В общем, наше обиталище это мир, как мир – ничего особенного. Носи часы, отсчитывай 28 дней, переходи из сектора в сектор. Если собьёшься, дежурные по этажу всё равно в строго отведённое время отправят тебя в новую комнату, к новым соседям, новым ощущениям, новым профессиям… А если собьются дежурные, они понадеются на наши часы, заглянут в сектор, спросят:
– Есть те, чьи 28 дней истекли?
Мы следим за временем и честно покидаем сектор.
Казалось бы: при такой частой смене работников должна была возникнуть невероятная сумятица, но нет – система работает без сбоев. Ну или почти без сбоев.
* * *
Понятия не имею, кто произвёл меня на свет. Не погрешу перед истиной, если скажу, что никто и никогда не сможет описать мне мать – про отца и вовсе заикаться не стоит! – рассказать, была ли она ласкова со мной в те 28 дней, что дано провести родительнице с чадом, осталась ли она жива или моё появление на свет отняло у неё последние силы.
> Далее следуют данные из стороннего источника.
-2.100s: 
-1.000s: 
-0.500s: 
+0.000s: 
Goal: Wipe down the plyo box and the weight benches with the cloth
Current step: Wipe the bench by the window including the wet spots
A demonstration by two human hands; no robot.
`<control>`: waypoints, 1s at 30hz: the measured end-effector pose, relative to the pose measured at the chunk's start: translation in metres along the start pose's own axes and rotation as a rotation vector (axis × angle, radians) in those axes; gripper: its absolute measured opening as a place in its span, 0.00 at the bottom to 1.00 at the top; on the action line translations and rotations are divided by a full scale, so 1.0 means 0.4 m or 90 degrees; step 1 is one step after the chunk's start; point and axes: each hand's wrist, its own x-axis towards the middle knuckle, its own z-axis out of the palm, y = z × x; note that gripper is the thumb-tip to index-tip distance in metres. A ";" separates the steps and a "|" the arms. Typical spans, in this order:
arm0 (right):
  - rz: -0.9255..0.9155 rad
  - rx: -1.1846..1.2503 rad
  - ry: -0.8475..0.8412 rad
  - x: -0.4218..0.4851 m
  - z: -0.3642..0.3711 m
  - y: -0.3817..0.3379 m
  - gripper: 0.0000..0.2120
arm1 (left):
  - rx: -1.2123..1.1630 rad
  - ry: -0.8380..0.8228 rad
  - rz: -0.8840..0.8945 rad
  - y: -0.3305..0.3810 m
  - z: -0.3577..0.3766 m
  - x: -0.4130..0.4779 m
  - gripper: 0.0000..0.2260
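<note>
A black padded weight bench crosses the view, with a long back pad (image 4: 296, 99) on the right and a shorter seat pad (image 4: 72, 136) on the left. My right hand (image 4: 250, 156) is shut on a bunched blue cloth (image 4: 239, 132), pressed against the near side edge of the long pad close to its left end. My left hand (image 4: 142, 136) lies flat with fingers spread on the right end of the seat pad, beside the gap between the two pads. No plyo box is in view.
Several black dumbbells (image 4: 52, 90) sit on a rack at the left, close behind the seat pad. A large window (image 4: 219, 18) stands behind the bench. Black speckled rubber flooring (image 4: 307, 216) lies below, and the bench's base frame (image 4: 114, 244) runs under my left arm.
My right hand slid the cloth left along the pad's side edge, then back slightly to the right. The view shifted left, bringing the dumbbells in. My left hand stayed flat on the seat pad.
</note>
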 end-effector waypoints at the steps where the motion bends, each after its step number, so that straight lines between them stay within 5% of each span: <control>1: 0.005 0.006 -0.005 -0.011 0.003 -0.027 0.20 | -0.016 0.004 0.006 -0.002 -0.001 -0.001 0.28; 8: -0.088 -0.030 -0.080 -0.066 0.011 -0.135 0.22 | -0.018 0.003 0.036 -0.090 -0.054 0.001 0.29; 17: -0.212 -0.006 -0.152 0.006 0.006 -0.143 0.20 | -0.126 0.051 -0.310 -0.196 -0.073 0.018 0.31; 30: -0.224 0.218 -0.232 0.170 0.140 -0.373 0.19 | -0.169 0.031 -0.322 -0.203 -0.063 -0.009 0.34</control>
Смерть при родоразрешении не редкость здесь. Женщина может извергнуть плод или задушить в родовом канале, может изорвать в муках промежность, изойдя кровью, или погибнуть в горячке, предоставив младенцу самому прокладывать себе дорогу за пределы материнской утробы. Всё это пройдёт незамеченным для равнодушных жителей секторов, привыкших нелицеприятное выносить напоказ, а вот способность к участию и взаимовыручке – прятать.
В моей памяти не угаснет картина: молодая женщина (она родила ещё до того, как меня заселили в сектор), пышущая здоровьем и необъятным инстинктивным желанием передать всё самое лучшее новорождённой крохе. Как она была величественна и статна, как могущественно вздымалась и розовела её грудь с большими коричневыми ореолами, и как безмятежно кормился младенец, находясь в заботливых материнских руках: воистину – воплощённое явление плодородия и всей красоты мира. Я тогда был совсем мал и не формулировал эту истину, как теперь, но осознавал её всем сердцем именно так.
Румяная, кровь с молоком, дородная крепкая женщина качала на руках беззащитного розовощёкого сына и, казалось, не замечала ни собственной наготы (одежда нам полагалась только в рабочей зоне), ни суеты окружающих, их замечаний, шумной возни, заигрываний друг с другом или беспорядочных половых сношений, осуществлявшихся на глазах присутствующих и столь привычных для Таймера. Вероятно, в одном из таких прилюдных соитий и был зачат ребёнок, но сейчас для неё не существовало ни прошлого, ни будущего, а настоящее уменьшилось до размеров малюсенькой точки во Вселенной, которую она, целуя за ухом, ласково называла Мой Малыш. В этом нежном шёпоте было гораздо больше интимности, чем во всех виденных мною оргиях.
Молоко сочилось, струилось по груди и животу белёсой живительной струёй и, казалось, могло напоить не только родного сына, но и всех желающих родиться заново.
Я к этому времени провёл с новыми соседями 5 дней, а в самом Таймере не более 7 циклов, я был слишком мал, чтобы постичь разыгравшуюся на моих глазах трагедию в полной мере.
Как она рыдала, как молила, как тянула руки к любимому малышу, когда пришло время отправлять его к нянькам и кормилицам. Для новорождённых существовала другая система – их забирали от матерей ровно через 28 дней после рождения, даже если время пребывания матери в секторе ещё не истекло.
Я забился под кровать и заткнул руками уши, лишь бы только не слышать криков несчастной, её отчаянной мольбы и униженных просьб. Подросток-дежурный без лишних слов отобрал у стенающей матери ребёнка, беззлобно ударил по протянутым рукам и вышел прочь.
Ни до, ни после я не видел, чтобы женщины в Таймере так убивались по своим детям. Здесь, признаться, это не слишком-то принято. 28 дней – вот единственный срок. Вот единственный закон. Хорош он или плох, суров ли, справедлив ли, правомерен – никому не было дела.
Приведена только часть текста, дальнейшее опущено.